EXERCISE:
Set down word for word each line from the start of the listing through the line that contains "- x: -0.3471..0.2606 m", both included.

SUPPLIED MATERIAL:
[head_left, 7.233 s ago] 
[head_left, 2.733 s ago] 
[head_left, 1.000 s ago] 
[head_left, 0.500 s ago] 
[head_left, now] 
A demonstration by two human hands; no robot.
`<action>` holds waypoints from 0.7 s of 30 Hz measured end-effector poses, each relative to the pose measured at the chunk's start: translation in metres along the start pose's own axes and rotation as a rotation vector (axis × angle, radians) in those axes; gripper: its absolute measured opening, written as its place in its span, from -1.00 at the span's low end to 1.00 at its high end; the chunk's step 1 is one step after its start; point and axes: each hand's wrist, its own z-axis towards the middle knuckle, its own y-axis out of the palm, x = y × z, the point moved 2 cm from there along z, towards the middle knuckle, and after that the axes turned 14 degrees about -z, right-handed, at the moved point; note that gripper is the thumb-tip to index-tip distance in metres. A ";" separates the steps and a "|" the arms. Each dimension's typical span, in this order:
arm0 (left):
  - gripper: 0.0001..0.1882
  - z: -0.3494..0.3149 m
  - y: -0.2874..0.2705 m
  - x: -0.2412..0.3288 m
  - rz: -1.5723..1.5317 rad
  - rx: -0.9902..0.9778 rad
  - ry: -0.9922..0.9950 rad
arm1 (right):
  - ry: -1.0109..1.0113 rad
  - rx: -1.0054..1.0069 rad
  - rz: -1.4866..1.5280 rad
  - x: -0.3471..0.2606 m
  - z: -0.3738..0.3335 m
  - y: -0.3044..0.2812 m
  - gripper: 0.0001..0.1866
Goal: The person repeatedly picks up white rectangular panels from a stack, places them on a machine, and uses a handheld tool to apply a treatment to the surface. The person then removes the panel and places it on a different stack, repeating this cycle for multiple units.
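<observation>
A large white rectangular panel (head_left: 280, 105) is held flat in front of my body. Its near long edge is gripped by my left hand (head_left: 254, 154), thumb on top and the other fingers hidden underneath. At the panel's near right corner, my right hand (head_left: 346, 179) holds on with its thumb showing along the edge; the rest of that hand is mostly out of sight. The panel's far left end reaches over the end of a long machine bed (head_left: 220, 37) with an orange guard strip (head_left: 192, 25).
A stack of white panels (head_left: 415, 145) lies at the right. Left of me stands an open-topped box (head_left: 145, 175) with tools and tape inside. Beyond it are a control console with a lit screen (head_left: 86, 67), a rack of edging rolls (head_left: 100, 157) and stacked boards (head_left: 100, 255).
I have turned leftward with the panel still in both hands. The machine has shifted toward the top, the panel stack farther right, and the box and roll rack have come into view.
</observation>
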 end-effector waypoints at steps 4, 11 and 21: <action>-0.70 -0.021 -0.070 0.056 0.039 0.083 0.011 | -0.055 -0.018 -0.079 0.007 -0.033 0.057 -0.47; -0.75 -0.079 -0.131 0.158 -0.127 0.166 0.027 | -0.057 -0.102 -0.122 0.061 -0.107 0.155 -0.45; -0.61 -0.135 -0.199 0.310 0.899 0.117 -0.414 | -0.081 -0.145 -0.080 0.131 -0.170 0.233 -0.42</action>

RESPONSE TO THIS TASK:
[head_left, 7.233 s ago] 
[head_left, 2.733 s ago] 
[head_left, 1.000 s ago] 
[head_left, 0.500 s ago] 
[head_left, now] 
A demonstration by two human hands; no robot.
`<action>` holds waypoints from 0.7 s of 30 Hz measured end-effector poses, each relative to the pose measured at the chunk's start: translation in metres along the start pose's own axes and rotation as a rotation vector (axis × angle, radians) in those axes; gripper: its absolute measured opening, written as its place in its span, from -1.00 at the span's low end to 1.00 at its high end; the chunk's step 1 is one step after its start; point and axes: each hand's wrist, its own z-axis towards the middle knuckle, its own y-axis out of the palm, x = y × z, the point moved 2 cm from there along z, towards the middle knuckle, and after that the axes turned 14 degrees about -z, right-handed, at the moved point; note that gripper is the thumb-tip to index-tip distance in metres. A ";" separates the steps and a "|" the arms. Each dimension's typical span, in this order:
arm0 (left):
  - gripper: 0.0001..0.1882
  - z: -0.3494..0.3149 m
  - y: -0.2874..0.2705 m
  - x: -0.2412..0.3288 m
  - rz: -1.5723..1.5317 rad
  - rx: -0.9902..0.9778 rad
  - ry: -0.9922..0.9950 rad
arm1 (right):
  - ry: -1.0109..1.0113 rad
  - rx: -1.0054..1.0069 rad
  - rz: -1.4866..1.5280 rad
  - x: -0.3471..0.2606 m

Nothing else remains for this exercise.